[Interpret Mode] Support custom block size (#1194)

yf225 · web-flow · commit a2f5ed119834 · 2025-12-04T19:06:45.000-08:00
diff --git a/helion/language/loops.py b/helion/language/loops.py
@@ -23,7 +23,6 @@
 from .._compiler.ast_extension import LoopType
 from .._compiler.ast_extension import expr_from_string
 from .._compiler.compile_environment import CompileEnvironment
-from .._compiler.compile_environment import warning
 from .._compiler.type_propagation import GridIndexType
 from .._compiler.type_propagation import IterType
 from .._compiler.type_propagation import LiteralType
@@ -519,47 +518,41 @@ def _(
     end_or_none: int | torch.Tensor | list[int | torch.Tensor] | None = None,
     block_size: int | torch.Tensor | list[int | torch.Tensor] | None = None,
 ) -> Iterator[RefTile | tuple[RefTile, ...]]:
-    # Issue warning if block_size is specified in interpret mode
-    if block_size is not None:
-        warning(exc.BlockSizeIgnoredInInterpretMode(block_size))
-
-    # Step 1: Normalize begin and end values
     begin, end = _normalize_begin_end_ref(begin_or_end, end_or_none)
-
-    # Step 2: Convert to lists and then to ints
+    scalar_input = not isinstance(begin, list) and not isinstance(end, list)

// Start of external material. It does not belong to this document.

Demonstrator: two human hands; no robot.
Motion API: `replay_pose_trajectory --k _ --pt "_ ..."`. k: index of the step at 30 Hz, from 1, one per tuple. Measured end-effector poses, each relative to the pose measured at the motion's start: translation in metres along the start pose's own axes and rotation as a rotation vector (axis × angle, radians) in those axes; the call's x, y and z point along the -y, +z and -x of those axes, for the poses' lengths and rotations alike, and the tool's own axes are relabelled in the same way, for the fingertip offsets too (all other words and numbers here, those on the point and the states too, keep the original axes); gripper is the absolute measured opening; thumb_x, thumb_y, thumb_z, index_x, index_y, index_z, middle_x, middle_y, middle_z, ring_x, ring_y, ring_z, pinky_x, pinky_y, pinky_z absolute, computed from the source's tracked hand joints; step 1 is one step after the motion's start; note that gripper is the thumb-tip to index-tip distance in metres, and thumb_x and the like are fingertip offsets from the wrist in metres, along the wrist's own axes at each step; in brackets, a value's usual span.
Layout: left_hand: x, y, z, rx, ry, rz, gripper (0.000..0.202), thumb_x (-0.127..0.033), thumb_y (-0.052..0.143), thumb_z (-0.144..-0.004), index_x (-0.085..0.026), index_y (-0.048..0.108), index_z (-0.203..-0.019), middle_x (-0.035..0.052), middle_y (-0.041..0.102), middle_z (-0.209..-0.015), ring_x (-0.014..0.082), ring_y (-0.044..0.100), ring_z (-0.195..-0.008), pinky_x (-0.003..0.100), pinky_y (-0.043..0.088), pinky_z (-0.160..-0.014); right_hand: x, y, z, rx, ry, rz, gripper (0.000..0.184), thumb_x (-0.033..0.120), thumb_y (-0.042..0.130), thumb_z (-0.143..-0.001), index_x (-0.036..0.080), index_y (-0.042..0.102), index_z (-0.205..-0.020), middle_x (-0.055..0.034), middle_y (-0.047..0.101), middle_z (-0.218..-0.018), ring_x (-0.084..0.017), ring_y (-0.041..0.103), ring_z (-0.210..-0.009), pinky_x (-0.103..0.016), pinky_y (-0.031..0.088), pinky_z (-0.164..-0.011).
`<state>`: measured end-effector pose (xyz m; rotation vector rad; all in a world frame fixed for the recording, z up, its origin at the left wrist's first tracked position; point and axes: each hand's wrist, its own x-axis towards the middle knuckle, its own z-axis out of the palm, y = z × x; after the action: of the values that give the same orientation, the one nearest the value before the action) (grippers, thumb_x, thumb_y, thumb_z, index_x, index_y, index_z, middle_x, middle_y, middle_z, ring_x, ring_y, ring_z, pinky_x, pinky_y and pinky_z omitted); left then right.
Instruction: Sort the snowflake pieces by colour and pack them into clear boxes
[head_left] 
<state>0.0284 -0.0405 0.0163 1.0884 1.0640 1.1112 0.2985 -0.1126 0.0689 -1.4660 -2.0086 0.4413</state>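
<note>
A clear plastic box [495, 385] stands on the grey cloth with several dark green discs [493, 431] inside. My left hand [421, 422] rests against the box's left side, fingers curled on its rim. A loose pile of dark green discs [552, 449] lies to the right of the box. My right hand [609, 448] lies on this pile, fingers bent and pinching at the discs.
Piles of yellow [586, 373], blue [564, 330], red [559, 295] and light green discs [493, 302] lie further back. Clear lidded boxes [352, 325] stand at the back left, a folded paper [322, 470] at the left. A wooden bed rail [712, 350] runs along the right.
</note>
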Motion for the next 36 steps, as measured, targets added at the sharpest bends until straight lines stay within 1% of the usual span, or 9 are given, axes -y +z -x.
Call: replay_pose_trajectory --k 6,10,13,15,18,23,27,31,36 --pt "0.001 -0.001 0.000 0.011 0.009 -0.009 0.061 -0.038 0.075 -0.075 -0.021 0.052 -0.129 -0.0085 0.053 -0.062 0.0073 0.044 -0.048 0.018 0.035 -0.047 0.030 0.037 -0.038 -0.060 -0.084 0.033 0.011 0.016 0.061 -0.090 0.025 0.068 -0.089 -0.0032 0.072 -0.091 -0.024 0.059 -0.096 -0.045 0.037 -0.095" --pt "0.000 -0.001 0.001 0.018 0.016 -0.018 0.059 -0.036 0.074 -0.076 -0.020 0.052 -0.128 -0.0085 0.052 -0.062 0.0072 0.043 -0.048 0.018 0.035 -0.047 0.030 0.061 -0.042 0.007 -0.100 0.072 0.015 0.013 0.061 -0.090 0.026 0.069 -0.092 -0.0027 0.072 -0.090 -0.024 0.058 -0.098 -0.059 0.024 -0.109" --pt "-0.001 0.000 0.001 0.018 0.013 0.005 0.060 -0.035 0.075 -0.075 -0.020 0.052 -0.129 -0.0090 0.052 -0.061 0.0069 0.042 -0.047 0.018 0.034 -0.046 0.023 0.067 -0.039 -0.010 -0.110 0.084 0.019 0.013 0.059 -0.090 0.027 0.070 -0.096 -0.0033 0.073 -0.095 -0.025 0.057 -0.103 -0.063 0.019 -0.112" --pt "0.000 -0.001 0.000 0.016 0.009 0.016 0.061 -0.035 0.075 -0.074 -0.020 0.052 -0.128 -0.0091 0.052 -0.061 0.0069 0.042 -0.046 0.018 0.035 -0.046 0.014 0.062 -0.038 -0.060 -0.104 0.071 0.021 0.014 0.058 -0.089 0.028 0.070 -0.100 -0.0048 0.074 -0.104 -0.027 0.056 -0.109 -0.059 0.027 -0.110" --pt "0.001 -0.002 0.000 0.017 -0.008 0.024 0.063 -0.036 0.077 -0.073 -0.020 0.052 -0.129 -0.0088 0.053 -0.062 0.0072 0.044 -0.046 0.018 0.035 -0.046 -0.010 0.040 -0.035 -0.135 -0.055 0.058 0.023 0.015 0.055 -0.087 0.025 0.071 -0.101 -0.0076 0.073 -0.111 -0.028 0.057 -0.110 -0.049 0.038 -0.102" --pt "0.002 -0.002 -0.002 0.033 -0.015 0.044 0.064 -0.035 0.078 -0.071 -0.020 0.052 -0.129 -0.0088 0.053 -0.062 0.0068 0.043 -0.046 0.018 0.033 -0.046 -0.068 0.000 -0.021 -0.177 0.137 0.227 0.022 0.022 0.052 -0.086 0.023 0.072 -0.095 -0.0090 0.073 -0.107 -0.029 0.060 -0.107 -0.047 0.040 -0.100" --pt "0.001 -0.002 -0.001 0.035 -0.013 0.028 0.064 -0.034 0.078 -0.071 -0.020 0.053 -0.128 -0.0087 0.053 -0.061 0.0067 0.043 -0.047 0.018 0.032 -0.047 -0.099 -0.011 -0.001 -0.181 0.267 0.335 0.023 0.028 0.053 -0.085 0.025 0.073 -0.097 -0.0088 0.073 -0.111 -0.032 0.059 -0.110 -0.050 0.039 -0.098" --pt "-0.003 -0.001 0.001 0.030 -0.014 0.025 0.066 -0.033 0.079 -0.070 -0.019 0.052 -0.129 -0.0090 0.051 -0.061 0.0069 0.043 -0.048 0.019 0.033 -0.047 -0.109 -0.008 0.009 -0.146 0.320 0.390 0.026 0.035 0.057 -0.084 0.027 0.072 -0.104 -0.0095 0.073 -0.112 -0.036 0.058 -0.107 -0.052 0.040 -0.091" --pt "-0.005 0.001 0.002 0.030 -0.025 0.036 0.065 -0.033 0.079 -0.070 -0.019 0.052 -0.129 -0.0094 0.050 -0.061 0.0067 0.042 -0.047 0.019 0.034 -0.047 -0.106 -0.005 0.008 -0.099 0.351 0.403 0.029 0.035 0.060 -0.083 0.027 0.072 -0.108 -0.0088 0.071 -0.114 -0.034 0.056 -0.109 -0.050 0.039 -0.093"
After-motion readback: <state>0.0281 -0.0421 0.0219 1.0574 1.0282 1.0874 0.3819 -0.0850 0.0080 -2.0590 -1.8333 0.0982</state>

     begin_list = _normalize_to_list(begin)
     end_list = _normalize_to_list(end)
-    begin_ints = [_to_int(b) for b in begin_list]
-    end_ints = [_to_int(e) for e in end_list]
-
-    # Step 3: Determine block sizes - always return full dimension size, ignoring block_size parameter
-    block_size_list = []
-    for b, e in zip(begin_ints, end_ints, strict=True):
-        assert b is not None and e is not None
-        block_size_list.append(e - b)
-
-    # Step 4: Determine return type
-    # Return single tiles if input was not a list
-    return_single = not isinstance(begin, list) and not isinstance(end, list)
-
-    # Step 5: Generate tiles
-    # Build tiles for each dimension
-    tiles = []
-    for b, e in zip(begin_ints, end_ints, strict=True):
-        assert b is not None and e is not None
-        if b != e:
-            # Only create tile if range is non-empty
-            tiles.append(RefTile(b, e, e - b))
-
-    # Yield result based on return type
-    if tiles:  # Only yield if we have at least one non-empty dimension
-        if return_single:
-            # Single dimension case - yield the tile directly
-            assert len(tiles) == 1
-            yield tiles[0]
-        else:
-            # Multi-dimensional case - yield as tuple
-            yield tuple(tiles)
+
+    # Normalize block_size to list matching dimensions
+    bs_list: list[int | torch.Tensor | None]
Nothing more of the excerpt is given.